TRY IT:
Start with the line containing "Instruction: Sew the" and write out each line through the end of the listing, exactly as given.

STORED DATA:
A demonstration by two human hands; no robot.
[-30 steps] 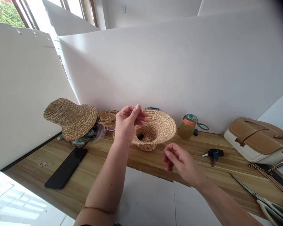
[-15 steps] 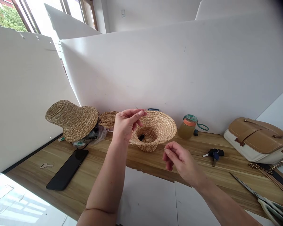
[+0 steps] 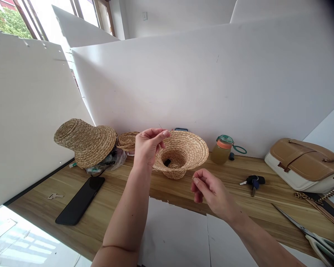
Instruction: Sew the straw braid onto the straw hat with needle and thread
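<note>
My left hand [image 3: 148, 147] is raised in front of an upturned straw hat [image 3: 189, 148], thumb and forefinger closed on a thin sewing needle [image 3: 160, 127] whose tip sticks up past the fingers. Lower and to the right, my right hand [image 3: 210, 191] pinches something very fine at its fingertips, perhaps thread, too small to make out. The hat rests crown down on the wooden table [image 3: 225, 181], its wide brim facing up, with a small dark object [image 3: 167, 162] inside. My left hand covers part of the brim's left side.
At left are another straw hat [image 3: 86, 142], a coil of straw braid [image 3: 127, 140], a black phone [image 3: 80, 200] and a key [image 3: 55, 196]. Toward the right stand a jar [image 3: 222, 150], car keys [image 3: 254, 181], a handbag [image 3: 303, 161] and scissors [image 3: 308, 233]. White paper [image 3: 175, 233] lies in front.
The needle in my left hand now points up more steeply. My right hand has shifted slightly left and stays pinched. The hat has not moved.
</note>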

SOLUTION FOR THIS TASK:
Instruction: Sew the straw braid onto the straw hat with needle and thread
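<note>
My left hand [image 3: 148, 147] is raised in front of an upturned straw hat [image 3: 189, 148], thumb and forefinger closed on a thin sewing needle [image 3: 160, 127] whose tip sticks up past the fingers. Lower and to the right, my right hand [image 3: 210, 191] pinches something very fine at its fingertips, perhaps thread, too small to make out. The hat rests crown down on the wooden table [image 3: 225, 181], its wide brim facing up, with a small dark object [image 3: 167, 162] inside. My left hand covers part of the brim's left side.
At left are another straw hat [image 3: 86, 142], a coil of straw braid [image 3: 127, 140], a black phone [image 3: 80, 200] and a key [image 3: 55, 196]. Toward the right stand a jar [image 3: 222, 150], car keys [image 3: 254, 181], a handbag [image 3: 303, 161] and scissors [image 3: 308, 233]. White paper [image 3: 175, 233] lies in front.
The needle in my left hand now points up more steeply. My right hand has shifted slightly left and stays pinched. The hat has not moved.
</note>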

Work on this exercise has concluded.